In Splendor you need to have a clear long-term plan, and you need to stay flexible with your mid-term tactics. The game situation constantly changes, and you must take these changes into account. You must not take actions on a whim. Your actions should be aligned towards a clear goal. Else you would be wasting actions.
Pay attention to your opponents and know what they want, be it cards or nobles. Know your enemies, so that you know how to pick your battles. In this photo, the cheapest cards have all been bought, so there are only two rows left. Of the 5 nobles, 3 have been claimed, so only 2 remain at the centre.

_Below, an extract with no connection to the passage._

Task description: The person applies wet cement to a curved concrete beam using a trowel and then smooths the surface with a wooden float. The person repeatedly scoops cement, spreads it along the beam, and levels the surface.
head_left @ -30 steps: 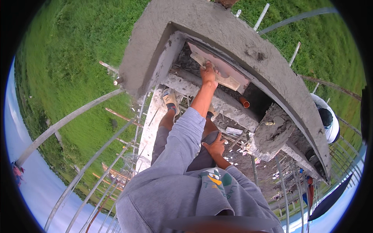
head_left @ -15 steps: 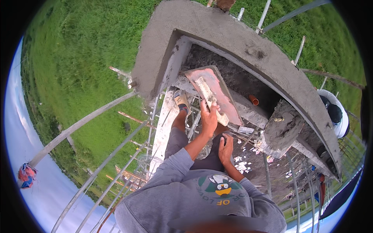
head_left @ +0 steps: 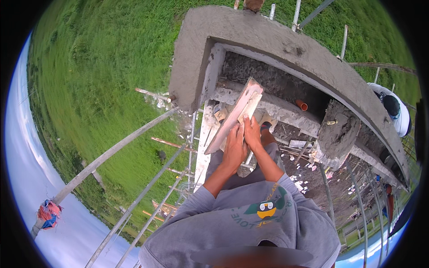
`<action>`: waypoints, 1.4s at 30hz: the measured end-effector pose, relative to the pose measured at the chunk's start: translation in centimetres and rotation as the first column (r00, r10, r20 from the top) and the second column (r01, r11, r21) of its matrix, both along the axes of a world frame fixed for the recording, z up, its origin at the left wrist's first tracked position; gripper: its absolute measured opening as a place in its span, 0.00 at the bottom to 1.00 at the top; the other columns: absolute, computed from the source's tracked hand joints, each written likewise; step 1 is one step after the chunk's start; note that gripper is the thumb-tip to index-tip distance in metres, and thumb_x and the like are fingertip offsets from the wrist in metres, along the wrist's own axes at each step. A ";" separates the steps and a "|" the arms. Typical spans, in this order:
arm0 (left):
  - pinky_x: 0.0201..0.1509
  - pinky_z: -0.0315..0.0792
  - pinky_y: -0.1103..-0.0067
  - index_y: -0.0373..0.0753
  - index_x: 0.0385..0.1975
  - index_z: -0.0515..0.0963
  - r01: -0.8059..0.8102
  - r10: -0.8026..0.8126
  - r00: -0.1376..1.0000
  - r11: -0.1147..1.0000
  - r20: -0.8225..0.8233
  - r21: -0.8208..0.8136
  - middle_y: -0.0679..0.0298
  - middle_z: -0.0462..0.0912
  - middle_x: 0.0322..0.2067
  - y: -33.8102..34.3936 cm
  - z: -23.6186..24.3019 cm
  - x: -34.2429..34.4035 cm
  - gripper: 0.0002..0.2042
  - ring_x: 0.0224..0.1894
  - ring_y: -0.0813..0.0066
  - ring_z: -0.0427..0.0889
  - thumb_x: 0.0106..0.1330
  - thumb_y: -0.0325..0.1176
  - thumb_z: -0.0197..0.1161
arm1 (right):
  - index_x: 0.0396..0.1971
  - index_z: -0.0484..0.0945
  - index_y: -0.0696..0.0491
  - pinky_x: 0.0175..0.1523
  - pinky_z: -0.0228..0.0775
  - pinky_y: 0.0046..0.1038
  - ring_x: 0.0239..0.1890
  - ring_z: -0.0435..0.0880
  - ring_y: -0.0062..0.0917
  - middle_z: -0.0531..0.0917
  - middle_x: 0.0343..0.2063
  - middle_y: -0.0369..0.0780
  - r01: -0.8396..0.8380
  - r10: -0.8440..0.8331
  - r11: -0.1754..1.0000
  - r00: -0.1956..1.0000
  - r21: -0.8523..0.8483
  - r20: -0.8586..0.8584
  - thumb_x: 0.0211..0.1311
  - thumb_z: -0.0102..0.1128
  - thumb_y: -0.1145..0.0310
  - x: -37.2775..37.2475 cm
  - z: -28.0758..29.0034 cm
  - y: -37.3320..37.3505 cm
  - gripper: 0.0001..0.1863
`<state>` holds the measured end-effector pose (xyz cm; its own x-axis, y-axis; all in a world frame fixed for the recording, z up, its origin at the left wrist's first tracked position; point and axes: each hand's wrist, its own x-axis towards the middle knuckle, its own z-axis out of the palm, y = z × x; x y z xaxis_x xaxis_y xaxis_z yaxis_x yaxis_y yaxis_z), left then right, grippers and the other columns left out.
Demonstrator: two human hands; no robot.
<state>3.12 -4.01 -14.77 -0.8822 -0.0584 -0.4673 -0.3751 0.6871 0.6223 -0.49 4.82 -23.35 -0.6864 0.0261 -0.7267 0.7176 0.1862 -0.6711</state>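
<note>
A plastering float [head_left: 236,117], a flat pinkish board with a pale handle, is tilted up on its edge in front of my knees. My left hand [head_left: 233,151] is wrapped round the lower part of the handle. Right beside it, my right hand [head_left: 253,135] has its fingers against the handle too; how firmly they close is partly hidden. Beyond the float, a wet grey mortar ledge [head_left: 263,33] bends round a corner and runs to the right. A heap of wet mortar on a board [head_left: 338,129] lies to the right.
An orange pipe end [head_left: 302,105] sticks out of the dark recess behind the ledge. Metal scaffold poles [head_left: 116,138] run along the left, and others stand at the lower right. A white bucket [head_left: 401,114] stands at the far right. Grass lies far below.
The float has turned from lying face-up to standing on edge, nearer my body. My right hand has come up from my knee to the float's handle.
</note>
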 end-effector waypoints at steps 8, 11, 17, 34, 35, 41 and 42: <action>0.39 0.83 0.66 0.30 0.53 0.74 0.665 -0.648 0.732 0.611 0.210 -0.429 0.46 0.79 0.44 -6.6 12.0 -9.4 0.17 0.41 0.50 0.88 0.65 0.25 0.59 | 0.53 0.77 0.56 0.43 0.75 0.26 0.38 0.85 0.23 0.86 0.39 0.40 0.404 -0.207 0.702 0.904 -0.586 0.375 0.81 0.44 0.46 1.1 7.4 -2.6 0.26; 0.34 0.84 0.68 0.28 0.46 0.76 0.788 -0.789 0.531 0.326 0.308 -0.522 0.47 0.83 0.36 -7.6 14.3 -14.6 0.11 0.34 0.52 0.89 0.65 0.24 0.58 | 0.57 0.76 0.56 0.49 0.77 0.32 0.40 0.88 0.32 0.89 0.37 0.44 0.026 -0.020 0.899 1.000 -0.437 0.018 0.79 0.45 0.43 5.2 5.8 1.2 0.29; 0.31 0.83 0.63 0.31 0.36 0.78 0.834 -0.826 0.401 0.151 0.395 -0.531 0.49 0.84 0.24 -8.1 11.4 -24.3 0.06 0.30 0.51 0.89 0.69 0.27 0.55 | 0.76 0.57 0.42 0.66 0.70 0.49 0.67 0.72 0.52 0.64 0.71 0.52 -0.625 0.367 0.606 0.769 0.493 0.524 0.52 0.75 0.39 15.1 -3.6 11.5 0.55; 0.39 0.80 0.57 0.32 0.39 0.78 0.829 -0.653 0.464 0.082 0.598 -0.554 0.47 0.85 0.30 -8.0 7.7 -28.5 0.08 0.36 0.46 0.87 0.71 0.27 0.51 | 0.75 0.61 0.42 0.65 0.74 0.47 0.68 0.70 0.55 0.64 0.71 0.50 -0.542 0.238 0.707 0.788 0.455 0.568 0.49 0.78 0.44 16.9 -10.1 13.6 0.53; 0.39 0.80 0.57 0.32 0.38 0.78 0.829 -0.660 0.463 0.085 0.592 -0.554 0.47 0.84 0.29 -8.0 7.4 -28.5 0.08 0.36 0.46 0.87 0.71 0.26 0.51 | 0.75 0.61 0.42 0.65 0.74 0.47 0.68 0.70 0.55 0.64 0.71 0.50 -0.541 0.237 0.707 0.788 0.456 0.569 0.49 0.78 0.44 16.7 -10.1 13.6 0.53; 0.40 0.81 0.57 0.30 0.36 0.79 0.850 -0.718 0.415 0.087 0.559 -0.519 0.46 0.85 0.32 -8.2 4.5 -28.7 0.09 0.38 0.45 0.87 0.69 0.25 0.51 | 0.73 0.63 0.42 0.65 0.74 0.47 0.67 0.71 0.55 0.65 0.70 0.50 -0.549 0.238 0.704 0.780 0.450 0.579 0.48 0.78 0.45 16.0 -9.6 13.8 0.52; 0.40 0.81 0.57 0.30 0.36 0.80 0.857 -0.712 0.407 0.081 0.572 -0.509 0.46 0.86 0.32 -8.3 3.8 -28.8 0.09 0.38 0.45 0.87 0.69 0.25 0.51 | 0.73 0.63 0.43 0.65 0.74 0.47 0.67 0.71 0.55 0.65 0.70 0.51 -0.545 0.238 0.706 0.783 0.451 0.574 0.48 0.78 0.45 15.9 -9.6 13.8 0.52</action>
<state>-25.68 -12.29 -11.00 -0.5572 0.2971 -0.7754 0.6326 0.7567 -0.1647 15.41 18.65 -32.90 -0.3356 0.3391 -0.8788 0.6605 0.7499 0.0371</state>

I did not have expectations before playing Splendor. I knew it was well-received. What I had gathered from the various comments was that it was a light family game, and it was mostly abstract with a pasted-on setting. Now that I have played it, I find there is some depth to it that is not immediately obvious. There are some complex games where despite the many rules and different ways of scoring points, once you start playing them, you have a clear idea what needs to be done in order to do well. You know the pros and cons of your options. Splendor works the other way round. The actions are simple, but I find that it is not always easy to tell whether an action is good or bad. There is an opaqueness in the strategy. I mean this in a good way. It is not that the rules confuse you and you don't know what you should be doing. It is that many things are interlinked, and there is uncertainty in the cards which are yet to come, so it is hard to be precise about how valuable an action is. Sometimes it is not even a question of more valuable or less valuable. It can be a question of valuable or not valuable.
You can play without thinking about these too much. It is a very accessible game and it can be played in a relaxed manner. It works well as a family game.
The setting of Splendor is indeed pasted-on. Behind the facade, it is an abstract development and race game. But what a beautiful facade it has. Splendor is clever game with plenty of juicy decisions.
The excellent artwork makes playing the game a joy.